Confermato il doppio sciopero di venerdì: saltata la mediazione in prefettura

Fallito il tentivo di conciliazione, rimangono le due proteste di quattro ore, dalle 8.30 alle 12.30: una in Atac e l'altra per Roma Tpl. A rischio bus, tram, metro e ferrovie

Non c'è pace per il trasporto romano. Il tentativo di conciliazione tra i sindacati e e l'Atac, convocati questa mattina in Prefettura nel tentativo di sospendere lo sciopero indetto per il 7 agosto, è saltato. Confermate le due proteste, entrambe di quattro ore dalle  8.30 alle ore 12.30, indette per venerdì prossimo: quella dell'Unione sindacale di base in Atac e quella dei sindacati confederali per Roma Tpl. Proprio come avvenuto nelle scorse settimane con una protesta indetta per il 27 luglio da altre sigle, il prefetto di Roma Franco Gabrielli ha chiesto ai sindacati un “gesto di responsabilità” vista la delicata situazione che sta vivendo il trasporto cittadino. Anche allora la conciliazione con alcune delle sigle era fallita e il prefetto aveva deciso di precettare la protesta. 

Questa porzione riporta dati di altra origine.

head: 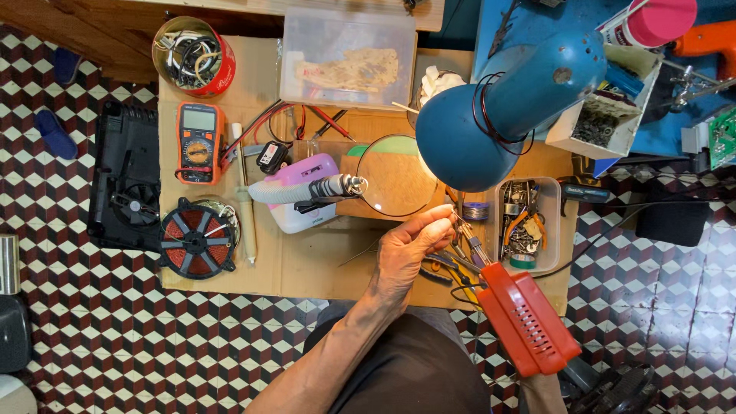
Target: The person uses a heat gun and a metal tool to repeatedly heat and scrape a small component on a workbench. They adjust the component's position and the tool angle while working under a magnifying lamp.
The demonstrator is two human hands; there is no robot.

LA PROTESTA DELL'USB - Per quanto riguarda lo sciopero in Atac, a spiegare i motivi della protesta è l'Unione sindacale di base: “I nostri rappresentanti hanno fin da subito mostrato, dichiarandosi disponibili anche a revocare lo sciopero indetto per il 7 agosto a fronte di altrettanto senso di responsabilità da parte Atac”. Sul tavolo il tema della sicurezza e “l’apertura di tavolo di confronto con la stessa Usb in merito al “Manuale dell’operatore di esercizio” consegnato da Atac ai lavoratori”. In merito Usb “ha evidenziato alla Prefettura che nel suddetto manuale, come pure in una precedente disposizione gestionale del 2014, è contenuto un chiaro invito agli autisti a violare sia il codice della strada che alcune leggi inerenti il servizio di trasporto pubblico locale, mettendo così a repentaglio la sicurezza non solo dei lavoratori, ma di tutti i fruitori del servizio di trasporto romano” continua la nota. La risposta di Atac però, per il sindacato, è sembrata “fumosa e vaga” e la protesta è stata confermata. Ecco quindi i motivi dello sciopero: gli accordi dello scorso luglio in merito ai contratti di secondo livello, il piano industriale, i contenuti del Manuale dell'operatore e la limitazione del diritto di sciopero. 

LE RIPERCUSSIONI - Lo sciopero, scrive l'Agenzia per la mobilità sul suo sito, potrà avere ripercussioni, con cancellazioni di corse o stop del servizio, su bus, filobus, tram, metrò e ferrovie Roma-Lido, Roma-Nord e Termini-Centocelle. Sul metrò, in caso di interruzione, al termine della protesta saranno necessari fino a 90 minuti per riattivare il servizio. Sempre in metro, e nelle ferrovie, a prescindere da eventuali stop del servizio, scale mobili e ascensori in caso di adesione allo sciopero del personale addetto al controllo saranno disattivati. Regolare il servizio sulle reti Cotral e Ferrovie dello Stato.